As a Data Scientist, you will be part of a high performing team working on exciting opportunities in AI/ML within Ford Credit. We are looking for a seasoned Data Scientist with proven expertise in implementing Machine Learning/Optimization solutions with familiarity in Generative AI, Agentic AI and a good grasp of Statistics.
- Develop Machine Learning (Supervised/Unsupervised learning), Neural Networks (ANN, CNN, RNN, LSTM, Decision tree, Encoder, Decoder), Natural Language Processing, Generative AI (LLMs, RAG, Vector Database) and Agentic AI solutions.
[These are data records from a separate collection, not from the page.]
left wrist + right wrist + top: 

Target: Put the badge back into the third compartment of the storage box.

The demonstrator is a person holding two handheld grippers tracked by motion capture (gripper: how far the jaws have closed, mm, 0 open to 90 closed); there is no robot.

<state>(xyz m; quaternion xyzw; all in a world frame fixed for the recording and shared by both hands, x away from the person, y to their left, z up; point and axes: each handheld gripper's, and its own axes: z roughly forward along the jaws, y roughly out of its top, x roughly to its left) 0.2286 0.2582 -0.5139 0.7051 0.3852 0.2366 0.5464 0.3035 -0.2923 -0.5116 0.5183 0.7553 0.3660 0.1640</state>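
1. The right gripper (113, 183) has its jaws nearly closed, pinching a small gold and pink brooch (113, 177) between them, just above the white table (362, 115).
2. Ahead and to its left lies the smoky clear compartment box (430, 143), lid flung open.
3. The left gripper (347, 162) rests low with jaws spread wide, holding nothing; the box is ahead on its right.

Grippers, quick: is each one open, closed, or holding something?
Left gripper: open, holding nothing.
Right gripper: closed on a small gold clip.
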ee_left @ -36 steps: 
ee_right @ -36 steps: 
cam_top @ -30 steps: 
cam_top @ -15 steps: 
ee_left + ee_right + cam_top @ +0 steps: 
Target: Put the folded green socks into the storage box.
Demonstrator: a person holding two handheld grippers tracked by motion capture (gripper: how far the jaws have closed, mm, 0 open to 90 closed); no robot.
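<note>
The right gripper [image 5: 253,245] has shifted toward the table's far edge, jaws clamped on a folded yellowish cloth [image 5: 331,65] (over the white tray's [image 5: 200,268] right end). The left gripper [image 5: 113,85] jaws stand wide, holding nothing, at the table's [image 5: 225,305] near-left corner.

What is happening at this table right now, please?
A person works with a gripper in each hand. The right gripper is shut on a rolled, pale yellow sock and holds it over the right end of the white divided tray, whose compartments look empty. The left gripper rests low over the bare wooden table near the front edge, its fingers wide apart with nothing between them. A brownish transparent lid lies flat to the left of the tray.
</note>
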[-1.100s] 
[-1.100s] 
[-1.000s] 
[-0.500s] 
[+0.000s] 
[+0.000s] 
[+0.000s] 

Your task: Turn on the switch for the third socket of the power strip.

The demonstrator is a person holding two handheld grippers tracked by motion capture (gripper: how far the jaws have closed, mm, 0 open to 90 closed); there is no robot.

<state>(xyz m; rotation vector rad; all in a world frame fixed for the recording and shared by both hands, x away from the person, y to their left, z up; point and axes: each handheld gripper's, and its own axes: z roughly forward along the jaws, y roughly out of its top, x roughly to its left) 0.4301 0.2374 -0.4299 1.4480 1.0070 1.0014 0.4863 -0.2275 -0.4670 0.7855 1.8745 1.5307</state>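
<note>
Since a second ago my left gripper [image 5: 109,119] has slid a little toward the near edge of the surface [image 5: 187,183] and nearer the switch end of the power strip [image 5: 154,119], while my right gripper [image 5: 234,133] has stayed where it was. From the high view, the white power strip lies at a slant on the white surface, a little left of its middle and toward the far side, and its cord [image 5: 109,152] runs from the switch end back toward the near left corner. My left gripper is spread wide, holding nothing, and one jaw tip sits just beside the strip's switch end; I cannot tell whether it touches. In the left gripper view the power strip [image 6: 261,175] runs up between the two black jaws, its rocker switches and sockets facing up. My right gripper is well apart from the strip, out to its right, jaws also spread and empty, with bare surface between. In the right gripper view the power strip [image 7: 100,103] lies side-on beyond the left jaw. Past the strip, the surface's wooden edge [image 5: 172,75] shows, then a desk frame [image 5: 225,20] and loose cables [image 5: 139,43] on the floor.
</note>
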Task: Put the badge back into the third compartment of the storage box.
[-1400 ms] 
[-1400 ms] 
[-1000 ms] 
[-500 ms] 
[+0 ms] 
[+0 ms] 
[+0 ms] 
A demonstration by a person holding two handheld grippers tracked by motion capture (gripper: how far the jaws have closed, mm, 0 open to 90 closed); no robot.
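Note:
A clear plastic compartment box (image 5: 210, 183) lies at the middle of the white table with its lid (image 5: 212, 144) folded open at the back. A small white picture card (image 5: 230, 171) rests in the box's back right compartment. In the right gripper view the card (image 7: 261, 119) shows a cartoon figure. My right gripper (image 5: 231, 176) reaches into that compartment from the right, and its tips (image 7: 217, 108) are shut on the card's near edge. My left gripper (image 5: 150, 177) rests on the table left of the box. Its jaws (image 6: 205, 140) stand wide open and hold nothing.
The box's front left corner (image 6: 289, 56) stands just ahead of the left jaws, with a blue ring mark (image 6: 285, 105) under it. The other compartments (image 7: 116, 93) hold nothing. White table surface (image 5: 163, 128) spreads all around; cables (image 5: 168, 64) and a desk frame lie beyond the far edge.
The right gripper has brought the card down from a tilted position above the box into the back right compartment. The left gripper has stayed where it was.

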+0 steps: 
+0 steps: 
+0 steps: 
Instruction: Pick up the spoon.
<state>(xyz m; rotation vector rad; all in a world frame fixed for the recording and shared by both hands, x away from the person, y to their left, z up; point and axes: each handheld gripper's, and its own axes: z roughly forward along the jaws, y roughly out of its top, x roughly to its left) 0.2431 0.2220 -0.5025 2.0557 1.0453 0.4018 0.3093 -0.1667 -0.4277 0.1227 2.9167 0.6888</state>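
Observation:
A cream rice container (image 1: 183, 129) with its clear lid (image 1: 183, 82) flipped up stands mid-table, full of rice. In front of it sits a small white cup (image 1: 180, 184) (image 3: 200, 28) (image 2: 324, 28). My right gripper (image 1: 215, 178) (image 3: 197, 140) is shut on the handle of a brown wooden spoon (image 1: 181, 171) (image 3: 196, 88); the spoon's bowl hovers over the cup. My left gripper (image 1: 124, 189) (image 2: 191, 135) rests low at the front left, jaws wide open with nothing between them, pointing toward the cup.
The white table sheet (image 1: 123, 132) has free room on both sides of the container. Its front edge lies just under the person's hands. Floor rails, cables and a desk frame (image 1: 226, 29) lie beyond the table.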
- Hands-on Expertise in Python programming (OOPs concepts), SQL (relational/non-relational databases), experience in handling various data science libraries (Pandas, NumPy, SciPy, Sklearn, TensorFlow, Keras, Pytorch, Lang Chain etc.) would be a necessary requirement.
- Exposure to Cloud technologies (e.g., Google Cloud/AWS/Azure), including executing Machine Learning algorithms on Cloud is necessary.
- Exposure to Generative AI and Agentic AI technologies.
- Ability to scope the problem statement, data preparation, training and making the AI/ML/GenAI/ Agentic AI models production ready.
- Work with business partners to understand the problem statement, translate the same into analytical problem.
- Ability to manipulate structured and unstructured data.
- Develop, test and improve existing AI models.
- Analyse large and complex data sets to derive valuable insights.
- Research and implement best practices to enhance existing machine learning infrastructure. Develop prototypes for future exploration.
- Design and evaluate approaches for handling large volume of real data streams.
- Ability to determine appropriate analytical methods to be used.
Collaborate with data engineers, solutions architects, application engineers, and product teams across time zones to develop data and model pipelines
- Potential candidates should possess 3 to 7 years of working experience as a Data Scientist.
- BE/MSc/ MTech /ME/PhD (Computer Science/Maths, Statistics).
- Possess a strong analytical mindset and be very comfortable with data.
- Experience with handling both relational and non-relational data.
- Hands-on with analytics methods (descriptive/predictive/prescriptive), Statistical Analysis, Probability and Data Visualization tools (Python-Matplotlib, Seaborn).
- Background of Computer Science with excellent Data Science working experience.